Directions | In the material below, find the line containing "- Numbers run" and the line containing "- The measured", then reproduce exactly both of them and every line between, and nothing else.

Excerpted records |
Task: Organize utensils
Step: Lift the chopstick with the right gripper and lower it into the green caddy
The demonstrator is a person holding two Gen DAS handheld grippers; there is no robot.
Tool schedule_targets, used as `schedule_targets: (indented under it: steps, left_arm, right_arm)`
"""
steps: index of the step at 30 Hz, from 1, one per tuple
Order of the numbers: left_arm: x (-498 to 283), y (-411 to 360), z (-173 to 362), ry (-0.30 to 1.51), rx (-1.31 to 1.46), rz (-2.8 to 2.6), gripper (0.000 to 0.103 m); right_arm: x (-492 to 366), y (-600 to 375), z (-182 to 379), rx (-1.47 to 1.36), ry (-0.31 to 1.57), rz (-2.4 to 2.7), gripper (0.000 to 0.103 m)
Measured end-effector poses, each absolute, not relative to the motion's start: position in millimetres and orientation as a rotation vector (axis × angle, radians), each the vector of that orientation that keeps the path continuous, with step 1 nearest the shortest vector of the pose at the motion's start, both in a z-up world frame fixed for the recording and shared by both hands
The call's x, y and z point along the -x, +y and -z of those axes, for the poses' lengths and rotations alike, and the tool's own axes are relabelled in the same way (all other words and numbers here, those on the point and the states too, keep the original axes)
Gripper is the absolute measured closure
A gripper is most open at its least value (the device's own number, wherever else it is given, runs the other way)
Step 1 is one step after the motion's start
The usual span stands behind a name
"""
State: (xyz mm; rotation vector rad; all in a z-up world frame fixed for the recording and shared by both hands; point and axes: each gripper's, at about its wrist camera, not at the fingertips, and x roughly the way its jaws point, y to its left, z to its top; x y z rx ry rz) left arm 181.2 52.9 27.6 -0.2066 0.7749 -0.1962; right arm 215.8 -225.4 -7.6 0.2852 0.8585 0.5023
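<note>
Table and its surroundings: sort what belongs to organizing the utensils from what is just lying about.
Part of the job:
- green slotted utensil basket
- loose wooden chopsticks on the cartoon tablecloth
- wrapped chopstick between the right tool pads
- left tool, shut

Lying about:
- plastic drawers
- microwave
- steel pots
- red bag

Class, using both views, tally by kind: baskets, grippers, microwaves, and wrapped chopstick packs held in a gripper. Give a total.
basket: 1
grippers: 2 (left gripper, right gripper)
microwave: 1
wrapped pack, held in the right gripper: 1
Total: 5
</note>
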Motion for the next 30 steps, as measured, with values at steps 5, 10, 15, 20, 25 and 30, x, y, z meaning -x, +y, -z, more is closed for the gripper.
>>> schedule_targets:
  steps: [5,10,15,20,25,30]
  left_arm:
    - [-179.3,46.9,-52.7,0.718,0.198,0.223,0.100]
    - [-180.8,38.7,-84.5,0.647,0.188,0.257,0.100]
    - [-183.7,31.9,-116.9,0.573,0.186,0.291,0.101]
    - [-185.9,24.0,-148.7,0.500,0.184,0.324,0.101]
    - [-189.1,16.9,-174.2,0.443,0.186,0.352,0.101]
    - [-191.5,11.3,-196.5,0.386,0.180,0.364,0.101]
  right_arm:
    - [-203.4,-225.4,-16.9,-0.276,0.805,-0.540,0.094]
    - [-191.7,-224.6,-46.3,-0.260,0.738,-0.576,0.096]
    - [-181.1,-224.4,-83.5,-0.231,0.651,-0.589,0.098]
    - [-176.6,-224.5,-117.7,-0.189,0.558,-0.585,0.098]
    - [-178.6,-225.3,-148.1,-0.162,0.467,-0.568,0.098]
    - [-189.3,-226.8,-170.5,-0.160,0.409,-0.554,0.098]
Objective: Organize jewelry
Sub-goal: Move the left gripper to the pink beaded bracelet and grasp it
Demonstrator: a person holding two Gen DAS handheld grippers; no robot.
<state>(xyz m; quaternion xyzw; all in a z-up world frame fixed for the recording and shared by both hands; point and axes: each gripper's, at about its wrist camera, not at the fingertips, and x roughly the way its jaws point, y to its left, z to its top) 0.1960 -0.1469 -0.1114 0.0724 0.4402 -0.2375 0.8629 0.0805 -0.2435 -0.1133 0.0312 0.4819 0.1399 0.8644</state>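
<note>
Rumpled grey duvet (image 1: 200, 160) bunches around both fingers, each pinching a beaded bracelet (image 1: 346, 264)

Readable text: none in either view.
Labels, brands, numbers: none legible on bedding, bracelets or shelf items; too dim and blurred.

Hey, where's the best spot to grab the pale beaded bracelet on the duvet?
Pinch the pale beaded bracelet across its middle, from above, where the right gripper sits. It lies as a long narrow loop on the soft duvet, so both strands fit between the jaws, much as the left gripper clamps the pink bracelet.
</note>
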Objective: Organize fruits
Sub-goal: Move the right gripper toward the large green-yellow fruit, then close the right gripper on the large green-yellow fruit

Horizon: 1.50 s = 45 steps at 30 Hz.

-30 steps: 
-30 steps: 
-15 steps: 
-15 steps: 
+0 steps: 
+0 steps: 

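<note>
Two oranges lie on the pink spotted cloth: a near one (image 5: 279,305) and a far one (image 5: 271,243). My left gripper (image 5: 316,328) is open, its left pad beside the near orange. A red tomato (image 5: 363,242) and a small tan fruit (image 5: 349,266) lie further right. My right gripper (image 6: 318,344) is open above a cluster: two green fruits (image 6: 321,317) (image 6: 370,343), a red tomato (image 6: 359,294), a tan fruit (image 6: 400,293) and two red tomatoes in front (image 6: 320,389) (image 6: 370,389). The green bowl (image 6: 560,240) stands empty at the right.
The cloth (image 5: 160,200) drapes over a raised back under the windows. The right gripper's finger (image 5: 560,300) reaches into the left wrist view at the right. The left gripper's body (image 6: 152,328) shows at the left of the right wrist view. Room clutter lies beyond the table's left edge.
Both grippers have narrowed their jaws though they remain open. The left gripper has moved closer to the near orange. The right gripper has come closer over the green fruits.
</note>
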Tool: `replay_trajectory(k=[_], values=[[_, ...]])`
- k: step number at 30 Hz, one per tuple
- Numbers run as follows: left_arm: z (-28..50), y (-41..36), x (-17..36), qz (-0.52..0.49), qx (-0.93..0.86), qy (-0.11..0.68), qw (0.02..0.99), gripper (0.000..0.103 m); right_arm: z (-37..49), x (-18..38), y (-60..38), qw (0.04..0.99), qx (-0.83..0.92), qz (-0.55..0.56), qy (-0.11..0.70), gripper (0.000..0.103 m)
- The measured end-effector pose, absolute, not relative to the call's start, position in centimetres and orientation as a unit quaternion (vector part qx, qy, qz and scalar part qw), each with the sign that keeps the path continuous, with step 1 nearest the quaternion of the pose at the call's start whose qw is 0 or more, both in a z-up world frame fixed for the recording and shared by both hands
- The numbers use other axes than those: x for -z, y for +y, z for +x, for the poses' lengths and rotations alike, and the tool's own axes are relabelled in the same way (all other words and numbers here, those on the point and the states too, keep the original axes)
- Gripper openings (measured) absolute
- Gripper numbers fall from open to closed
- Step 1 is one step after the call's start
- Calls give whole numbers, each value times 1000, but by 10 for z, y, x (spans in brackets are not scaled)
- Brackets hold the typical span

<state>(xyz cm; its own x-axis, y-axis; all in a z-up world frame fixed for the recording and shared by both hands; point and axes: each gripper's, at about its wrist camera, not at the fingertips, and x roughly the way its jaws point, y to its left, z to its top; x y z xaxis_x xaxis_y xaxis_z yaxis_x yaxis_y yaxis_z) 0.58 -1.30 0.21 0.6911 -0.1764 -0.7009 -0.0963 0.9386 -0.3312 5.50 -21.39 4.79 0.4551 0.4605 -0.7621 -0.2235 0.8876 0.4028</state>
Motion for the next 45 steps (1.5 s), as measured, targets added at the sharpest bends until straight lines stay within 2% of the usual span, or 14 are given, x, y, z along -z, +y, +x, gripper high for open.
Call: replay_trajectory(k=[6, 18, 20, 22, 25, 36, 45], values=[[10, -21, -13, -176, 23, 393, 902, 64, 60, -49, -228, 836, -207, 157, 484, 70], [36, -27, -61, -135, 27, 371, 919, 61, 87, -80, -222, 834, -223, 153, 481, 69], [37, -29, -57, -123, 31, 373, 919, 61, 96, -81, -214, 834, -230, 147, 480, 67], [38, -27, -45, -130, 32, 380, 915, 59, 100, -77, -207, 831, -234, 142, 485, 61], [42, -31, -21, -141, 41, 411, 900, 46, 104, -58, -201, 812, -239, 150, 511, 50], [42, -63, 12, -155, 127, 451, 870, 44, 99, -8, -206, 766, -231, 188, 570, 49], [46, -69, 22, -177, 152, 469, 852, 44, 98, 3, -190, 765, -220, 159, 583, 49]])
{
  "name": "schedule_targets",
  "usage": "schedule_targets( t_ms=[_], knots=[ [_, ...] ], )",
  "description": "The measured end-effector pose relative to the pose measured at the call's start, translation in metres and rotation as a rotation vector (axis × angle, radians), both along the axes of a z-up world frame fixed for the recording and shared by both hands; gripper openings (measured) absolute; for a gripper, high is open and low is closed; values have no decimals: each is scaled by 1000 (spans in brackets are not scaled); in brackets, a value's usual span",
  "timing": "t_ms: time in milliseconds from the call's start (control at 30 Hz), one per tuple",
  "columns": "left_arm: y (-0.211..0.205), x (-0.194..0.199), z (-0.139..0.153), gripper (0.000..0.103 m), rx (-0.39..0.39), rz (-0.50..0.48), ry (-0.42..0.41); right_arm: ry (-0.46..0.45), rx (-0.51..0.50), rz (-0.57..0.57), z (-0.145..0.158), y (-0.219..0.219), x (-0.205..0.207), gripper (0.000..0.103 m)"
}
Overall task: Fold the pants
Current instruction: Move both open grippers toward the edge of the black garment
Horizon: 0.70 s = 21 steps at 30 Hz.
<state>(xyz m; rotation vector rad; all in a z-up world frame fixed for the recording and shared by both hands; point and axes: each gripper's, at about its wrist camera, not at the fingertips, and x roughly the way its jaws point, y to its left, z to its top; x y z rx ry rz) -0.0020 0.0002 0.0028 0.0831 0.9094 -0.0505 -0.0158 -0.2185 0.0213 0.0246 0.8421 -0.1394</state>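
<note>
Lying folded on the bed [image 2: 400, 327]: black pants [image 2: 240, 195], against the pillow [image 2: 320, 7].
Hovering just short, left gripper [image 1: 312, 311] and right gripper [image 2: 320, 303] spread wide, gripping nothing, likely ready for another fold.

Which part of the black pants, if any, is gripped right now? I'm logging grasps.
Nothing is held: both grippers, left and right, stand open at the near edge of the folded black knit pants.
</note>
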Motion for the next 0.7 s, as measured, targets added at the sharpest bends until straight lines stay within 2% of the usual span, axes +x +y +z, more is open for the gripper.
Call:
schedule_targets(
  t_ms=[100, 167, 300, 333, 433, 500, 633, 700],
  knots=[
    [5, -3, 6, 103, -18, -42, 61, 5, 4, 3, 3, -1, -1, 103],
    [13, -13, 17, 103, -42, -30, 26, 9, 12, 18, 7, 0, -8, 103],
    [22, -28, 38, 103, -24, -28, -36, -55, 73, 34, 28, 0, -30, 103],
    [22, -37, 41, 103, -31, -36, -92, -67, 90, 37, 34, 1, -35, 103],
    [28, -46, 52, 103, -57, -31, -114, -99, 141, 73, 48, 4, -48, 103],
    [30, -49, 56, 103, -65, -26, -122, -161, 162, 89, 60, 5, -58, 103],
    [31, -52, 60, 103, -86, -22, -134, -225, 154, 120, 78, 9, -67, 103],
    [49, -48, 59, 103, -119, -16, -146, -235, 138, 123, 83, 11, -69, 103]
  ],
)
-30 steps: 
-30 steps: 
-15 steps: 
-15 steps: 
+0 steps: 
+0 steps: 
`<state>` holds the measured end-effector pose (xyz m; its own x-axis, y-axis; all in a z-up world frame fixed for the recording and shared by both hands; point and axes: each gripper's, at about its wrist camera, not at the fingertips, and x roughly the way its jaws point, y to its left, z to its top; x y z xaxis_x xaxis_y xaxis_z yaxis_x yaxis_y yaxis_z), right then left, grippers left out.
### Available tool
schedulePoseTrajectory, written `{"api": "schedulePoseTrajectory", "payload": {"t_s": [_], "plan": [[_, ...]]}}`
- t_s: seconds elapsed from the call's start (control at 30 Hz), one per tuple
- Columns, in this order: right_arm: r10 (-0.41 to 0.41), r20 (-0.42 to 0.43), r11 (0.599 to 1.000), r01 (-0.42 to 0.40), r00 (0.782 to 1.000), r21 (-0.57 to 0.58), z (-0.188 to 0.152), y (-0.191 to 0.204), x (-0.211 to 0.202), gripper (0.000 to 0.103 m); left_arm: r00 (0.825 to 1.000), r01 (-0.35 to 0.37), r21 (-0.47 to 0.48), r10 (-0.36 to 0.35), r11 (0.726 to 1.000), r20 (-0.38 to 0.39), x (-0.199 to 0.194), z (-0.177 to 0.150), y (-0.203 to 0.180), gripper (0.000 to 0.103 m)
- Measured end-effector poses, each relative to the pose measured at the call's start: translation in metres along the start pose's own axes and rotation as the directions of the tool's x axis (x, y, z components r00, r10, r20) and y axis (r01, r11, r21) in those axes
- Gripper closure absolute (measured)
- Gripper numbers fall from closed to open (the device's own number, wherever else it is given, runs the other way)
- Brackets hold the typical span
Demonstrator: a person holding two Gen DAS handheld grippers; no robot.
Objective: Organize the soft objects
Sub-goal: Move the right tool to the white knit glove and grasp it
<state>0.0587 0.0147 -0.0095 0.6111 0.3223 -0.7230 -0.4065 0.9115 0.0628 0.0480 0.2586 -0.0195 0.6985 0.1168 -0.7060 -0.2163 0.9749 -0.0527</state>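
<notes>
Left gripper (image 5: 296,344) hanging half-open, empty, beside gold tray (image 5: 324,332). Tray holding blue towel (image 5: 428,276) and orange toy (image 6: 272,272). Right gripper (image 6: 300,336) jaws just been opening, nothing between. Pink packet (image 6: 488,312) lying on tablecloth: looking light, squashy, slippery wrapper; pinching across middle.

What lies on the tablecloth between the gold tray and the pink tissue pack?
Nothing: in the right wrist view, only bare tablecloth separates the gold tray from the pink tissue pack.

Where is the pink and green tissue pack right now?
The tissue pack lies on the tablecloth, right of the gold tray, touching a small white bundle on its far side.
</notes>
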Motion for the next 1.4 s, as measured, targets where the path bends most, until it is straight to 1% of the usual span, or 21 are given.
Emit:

Completed task |
- Numbers run as follows: left_arm: z (-28..50), y (-41..36), x (-17..36), qz (-0.52..0.49), qx (-0.93..0.86), qy (-0.11..0.68), qw (0.02..0.99), gripper (0.000..0.103 m); right_arm: z (-37..49), x (-18..38), y (-60..38), qw (0.04..0.99), qx (-0.83..0.92), qz (-0.55..0.56), qy (-0.11..0.70), gripper (0.000..0.103 m)
- The measured end-effector pose, absolute, not relative to the call's start, position in centimetres and orientation as a unit quaternion (vector part qx, qy, qz and scalar part qw), each with the sign that keeps the path continuous, with step 1 nearest the quaternion of the pose at the call's start whose qw is 0 or more, both in a z-up world frame fixed for the recording and shared by both hands

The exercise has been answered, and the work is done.